By my criteria, appliance computers need to be ubiquitous. I believe the iPad will almost undoubtedly see widespread adoption. The low cost of the iPad and momentum that Apple has from the iPhone and iPod Touch will almost certainly assure that the iPad will gain a foothold in the market. I expect that early adopters will form lines at Apple retailers just like with the iPhone. From there, I believe the iPad will start eating into the low-end of the personal computing market – but not just in the netbook/laptop market. I think the iPad will also put dents into the low-end desktop market. Why would “grandma” spend $500 for a cheap desktop PC along with all the cables and complexity (not to mention low-quality) when she can spend $500 for an iPad? She’ll be able to do everything she wants and more in a simple device that doesn’t take up a lot of room and can be carried all around the house.

In addition, I can see that the iPad will grow the overall market of personal computing devices. The trend is already for multiple computer households. The demands of kids and family members to get access to the Internet have pushed the growth of multiple computer families. However, multiple computers means significantly higher complexity. The low cost and simplicity of the iPad will allow families to buy and make use of multiple iPads a lot easier than they can buy and setup multiple desktop or laptop computers. Many families who will not purchase multiple computers will purchase multiple iPads. This will allow the iPad to grow the computing market in a way the PC of today can not.

What I see for the future is the desktop and laptop computer as we know them shrinking into niche products. I can see that many homes will have probably just one main desktop or laptop computer (if needed) along with several iPad-like devices. As the iPad improves, it is entirely conceivable that the market for the general purpose computer of today will shrink down to only graphic artists, engineers, computer software developers, photographers, videographers and other highly technical users. This won’t likely happen overnight, but I feel the landscape of the computer market in the next five or ten years will be significantly slanted towards appliance computers like the iPad.

Of course, this transition won’t come without significant grumbling from those who are invested in the PC market of today. Not surprisingly, those are the people who are already downplaying or criticizing the iPad – just like they did the iPhone. I will respond to those criticisms in part 3 of this series, coming soon.

Apple iPad – Home Run or Strikeout? Part 1

Now that I’ve had time to study the iPad, read comments by others, and contemplate it all, I am ready to give my thoughts and opinions on this “magical device”. Because I have a lot to say, I will be breaking it down into at least three articles to make it a little easier for you to digest. I will begin with talking about the iPad from a hardware and software standpoint and how I think it will fare in the marketplace.

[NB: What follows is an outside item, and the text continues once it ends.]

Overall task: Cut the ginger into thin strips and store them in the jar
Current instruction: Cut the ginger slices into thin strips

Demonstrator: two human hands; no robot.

As usual, I will not go into a lot of detail on the features of the iPad. All the features and tech specs are available at Apple’s iPad website, which if you haven’t taken a look at, I recommend you do so right away. Instead, I will discuss some features which are the most important to this device. The iPad is in some ways a brand new type of device. In other ways, it is an improvement on previous tablet computers. There are a few main differences between the iPad and previous tablet computers which are critical to note.

The first is that the iPad’s main interface is a touchscreen that can be used without a stylus. While the iPad can be used with a keyboard attachment or a wireless keyboard, the majority of interfacing with the device will be by touching the screen with one’s fingers. Previously, most tablet computers required the use of a stylus, which was inconvenient as they could be easily lost. The iPad requires no such accessory for its use, keeping in line with Apple’s goal of creating products that are as simple to use as possible.

The second and most important distinction is that the iPad uses the same operating system as the iPhone and iPod Touch (which I will henceforth refer to as the Touch OS). Most previous tablet computers used the Windows operating system and some custom tablets used the Mac OS. Either way, these operating systems were designed for desktop computing. Desktop computers, and by extension, laptop computers have a keyboard and mouse as their primary interfaces. As evidenced by the lackluster sales of previous tablet computers, operating systems and software designed for desktops did not translate well to devices that used touch interfaces. Apple’s approach with the iPad was the to take an operating system that was designed for a small touchscreen and scale it up to a bigger screen. It appears that this approach will be a success from a usage standpoint. The ease of use that the iPhone and iPod Touch are known for seem to carry over to the larger iPad.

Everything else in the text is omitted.